Microbial minimal generation times range from a few minutes to several weeks. They are evolutionarily determined by variables such as environment stability, nutrient availability, and community diversity. Selection for fast growth adaptively imprints genomes, resulting in gene amplification, adapted chromosomal organization, and biased codon usage. We found that these growth-related traits in 214 species of bacteria and archaea are highly correlated, suggesting they all result from growth optimization. While modeling their association with maximal growth rates in view of synthetic biology applications, we observed that codon usage biases are better correlates of growth rates than any other trait, including rRNA copy number. Systematic deviations to our model reveal two distinct evolutionary processes. First, genome organization shows more evolutionary inertia than growth rates. This results in over-representation of growth-related traits in fast degrading genomes. Second, selection for these traits depends on optimal growth temperature: for similar generation times purifying selection is stronger in psychrophiles, intermediate in mesophiles, and lower in thermophiles. Using this information, we created a predictor of maximal growth rate adapted to small genome fragments. We applied it to three metagenomic environmental samples to show that a transiently rich environment, as the human gut, selects for fast-growers, that a toxic environment, as the acid mine biofilm, selects for low growth rates, whereas a diverse environment, like the soil, shows all ranges of growth rates.
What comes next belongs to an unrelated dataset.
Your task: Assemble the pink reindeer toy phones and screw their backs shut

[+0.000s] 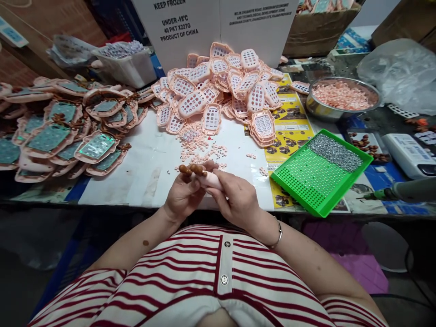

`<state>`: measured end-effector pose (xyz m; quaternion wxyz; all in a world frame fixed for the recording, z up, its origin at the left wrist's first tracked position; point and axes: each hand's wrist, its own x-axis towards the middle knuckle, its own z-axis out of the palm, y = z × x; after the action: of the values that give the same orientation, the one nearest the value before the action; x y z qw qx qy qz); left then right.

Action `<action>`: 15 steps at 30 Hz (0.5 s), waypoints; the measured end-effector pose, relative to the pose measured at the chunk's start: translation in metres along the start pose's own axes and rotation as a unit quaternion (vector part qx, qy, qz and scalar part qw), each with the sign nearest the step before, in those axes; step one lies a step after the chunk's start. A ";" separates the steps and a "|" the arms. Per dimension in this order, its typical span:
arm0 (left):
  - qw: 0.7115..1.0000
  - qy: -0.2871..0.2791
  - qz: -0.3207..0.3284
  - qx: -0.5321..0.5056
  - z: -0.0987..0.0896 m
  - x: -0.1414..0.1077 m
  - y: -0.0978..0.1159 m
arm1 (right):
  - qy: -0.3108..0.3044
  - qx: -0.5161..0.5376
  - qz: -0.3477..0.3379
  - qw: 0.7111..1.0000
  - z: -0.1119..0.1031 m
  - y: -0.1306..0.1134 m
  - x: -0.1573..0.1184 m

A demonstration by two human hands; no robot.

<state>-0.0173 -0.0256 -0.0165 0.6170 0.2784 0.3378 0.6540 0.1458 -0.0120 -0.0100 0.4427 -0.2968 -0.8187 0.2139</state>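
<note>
Both hands meet at the table's front edge around one pale pink plastic piece (211,180) with brown knobbed parts (192,169) at its left end. My left hand (184,194) is curled round the brown end. My right hand (238,195) pinches the pink end between thumb and fingers. Just beyond the hands, small pink pieces (195,146) lie scattered on the white sheet (143,150). Behind them rises a heap of pink shells with perforated white faces (192,103).
Pink shells with green boards (51,136) are piled at left. At right are a green tray (303,177) of small metal parts, a metal bowl (322,111) of pink pieces, a white device (410,154) and a power screwdriver (408,190). A printed carton (211,32) stands behind.
</note>
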 end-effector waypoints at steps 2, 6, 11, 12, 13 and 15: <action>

We also demonstrate that microbial colonizers of babies gut grow faster than stabilized human adults gut communities. In conclusion, we show that one can predict maximal growth rates from sequence data alone, and we propose that such information can be used to facilitate the manipulation of generation times. Our predictor allows inferring growth rates in the vast majority of uncultivable prokaryotes and paves the way to the understanding of community dynamics from metagenomic data.

Highlights

  • Maximal growth rates are central to microbial life-history strategies [1,2,3,4,5,6,7,8,9]

  • We found an increase in copy number of rRNA (Figure 1) and tRNA genes (Figure S1) with decreasing minimal generation times (r = 20.59 and r = 20.51, all p-value,0.0001)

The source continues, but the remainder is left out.